Also in October, he released a music video for his track "Vtmntscoat" which is described as containing imagery of "elaborate dinner parties and midnight car rides".

=== 2023–2024: If Looks Could Kill & Love Lasts Forever ===

On November 18, 2022, Destroy Lonely followed up his mixtape No Stylist with NS+ (Ultra), his deluxe version of the mixtape, featuring five new songs, and naming it "Ultra" after his pet bombay cat. Following this, on February 20, 2023, Destroy Lonely released a music video for the songs "Neverever" and "Fakenggas" on YouTube.

On February 21, 2023, Lonely announced on Tumblr that his next album would be released in April 2023, stating: "my album comes out in april..". On March 3, 2023, Destroy Lonely released the single "If Looks Could Kill", which was expected to be the lead single for his debut studio album.
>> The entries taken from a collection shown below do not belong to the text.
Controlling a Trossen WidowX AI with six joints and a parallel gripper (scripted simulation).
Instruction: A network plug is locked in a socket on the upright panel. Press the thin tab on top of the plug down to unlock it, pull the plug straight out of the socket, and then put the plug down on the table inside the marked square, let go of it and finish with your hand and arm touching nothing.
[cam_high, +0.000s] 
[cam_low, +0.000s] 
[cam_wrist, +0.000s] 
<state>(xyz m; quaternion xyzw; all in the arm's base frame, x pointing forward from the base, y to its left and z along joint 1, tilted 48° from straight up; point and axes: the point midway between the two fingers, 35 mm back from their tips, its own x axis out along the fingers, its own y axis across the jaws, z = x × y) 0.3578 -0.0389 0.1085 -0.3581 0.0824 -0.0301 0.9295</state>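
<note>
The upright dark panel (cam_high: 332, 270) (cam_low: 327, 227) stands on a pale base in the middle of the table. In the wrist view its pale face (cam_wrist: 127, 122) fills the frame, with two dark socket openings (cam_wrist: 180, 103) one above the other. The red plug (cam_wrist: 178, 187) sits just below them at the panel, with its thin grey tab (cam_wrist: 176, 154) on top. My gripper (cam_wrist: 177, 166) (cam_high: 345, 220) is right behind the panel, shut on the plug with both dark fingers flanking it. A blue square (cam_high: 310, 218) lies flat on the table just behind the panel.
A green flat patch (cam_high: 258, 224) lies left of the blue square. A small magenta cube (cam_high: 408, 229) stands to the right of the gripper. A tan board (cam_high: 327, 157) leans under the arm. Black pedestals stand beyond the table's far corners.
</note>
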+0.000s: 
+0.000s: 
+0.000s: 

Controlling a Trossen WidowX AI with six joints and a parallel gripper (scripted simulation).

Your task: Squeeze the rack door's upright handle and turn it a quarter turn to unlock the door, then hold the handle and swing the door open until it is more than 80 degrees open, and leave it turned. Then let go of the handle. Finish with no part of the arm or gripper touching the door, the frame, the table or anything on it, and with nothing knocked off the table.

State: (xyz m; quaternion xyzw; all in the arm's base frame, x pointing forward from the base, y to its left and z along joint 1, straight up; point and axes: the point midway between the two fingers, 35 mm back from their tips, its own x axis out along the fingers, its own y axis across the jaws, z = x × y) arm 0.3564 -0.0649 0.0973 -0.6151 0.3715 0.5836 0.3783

On May 5, 2023, Destroy Lonely released his debut studio album, If Looks Could Kill, consisting of 25 tracks, with a bonus track, "Money and Sex", with labelmate Ken Carson. Two additional tracks were released with the CD and vinyl editions, and also a short film, "Look Killa". On September 29, 2023, Destroy Lonely released a deluxe version of his debut studio album, titled If Looks Could Kill (Director's Cut), containing 6 new tracks from all editions.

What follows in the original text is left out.